OpenKE

An Open-source Framework for Knowledge Embedding.

More information is available on our website http://openke.thunlp.org/

Overview

This is an Efficient implementation based on TensorFlow for knowledge representation learning (KRL). We use C++ to implement some underlying operations such as data preprocessing and negative sampling. For each specific model, it is implemented by TensorFlow with Python interfaces so that there is a convenient platform to run models on GPUs. OpenKE composes 3 repositories:

OpenKE: the main project based on TensorFlow, which provides the optimized and stable framework for knowledge graph embedding models.

TensorFlow-TransX: light and simple version of OpenKE based on TensorFlow, including TransE, TransH, TransR and TransD.

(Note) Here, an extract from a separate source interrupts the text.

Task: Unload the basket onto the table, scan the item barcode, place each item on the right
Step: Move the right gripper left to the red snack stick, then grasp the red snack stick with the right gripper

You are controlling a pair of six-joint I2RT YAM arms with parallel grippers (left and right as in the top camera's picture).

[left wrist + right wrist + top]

Fast-TransX: efficient lightweight C++ inferences for TransE and its extended models utilizing the framework of OpenKE, including TransH, TransR, TransD, TranSparse and PTransE.

Installation

Install TensorFlow
Clone the OpenKE repository:

$ git clone https://github.com/thunlp/OpenKE

$ cd OpenKE
Compile C++ files

$ bash make.sh

Data

Datasets are required in the following format, containing at least three files for training:

triple2id.txt: training file, the first line is the number of triples for training. Then the follow lines are all in the format (e1, e2, rel).

entity2id.txt: all entities and corresponding ids, one per line. The first line is the number of entities.

relation2id.txt: all relations and corresponding ids, one per line. The first line is the number of relations.

Quickstart

To compute a knowledge graph embedding, first import datasets and set configure parameters for training, then train models and export results. For instance, we write a example.py to train TransE:

import config
import models
import tensorflow as tf

con = config.Config()

con.set_in_path("benchmarks/FB15K/")
con.set_out_path("benchmarks/FB15K/")
con.set_work_threads(1)

con.set_export_files("res/model.vec")
con.set_export_steps(10)

con.set_train_times(500)
con.set_nbatches(100)
con.set_alpha(0.5)
con.set_bern(0)
con.set_dimension(200)
con.set_margin(1)
con.set_ent_neg_rate(1)
con.set_rel_neg_rate(0)
con.set_optimizer("SGD")

con.init()
con.set_model(models.TransE)
con.run()

Step 1: Import datasets

con.set_in_path("benchmarks/FB15K/")
con.set_out_path("benchmarks/FB15K/")

We import knowledge graphs from benchmarks/FB15K/ folder. The data consists of three essential files mentioned before:

triple2id.txt
entity2id.txt
relation2id.txt

Validation and test files are required and used to evaluate the training results, However, they are not indispensable for training.

con.set_work_threads(1)

We can allocate several threads to sample positive and negative cases.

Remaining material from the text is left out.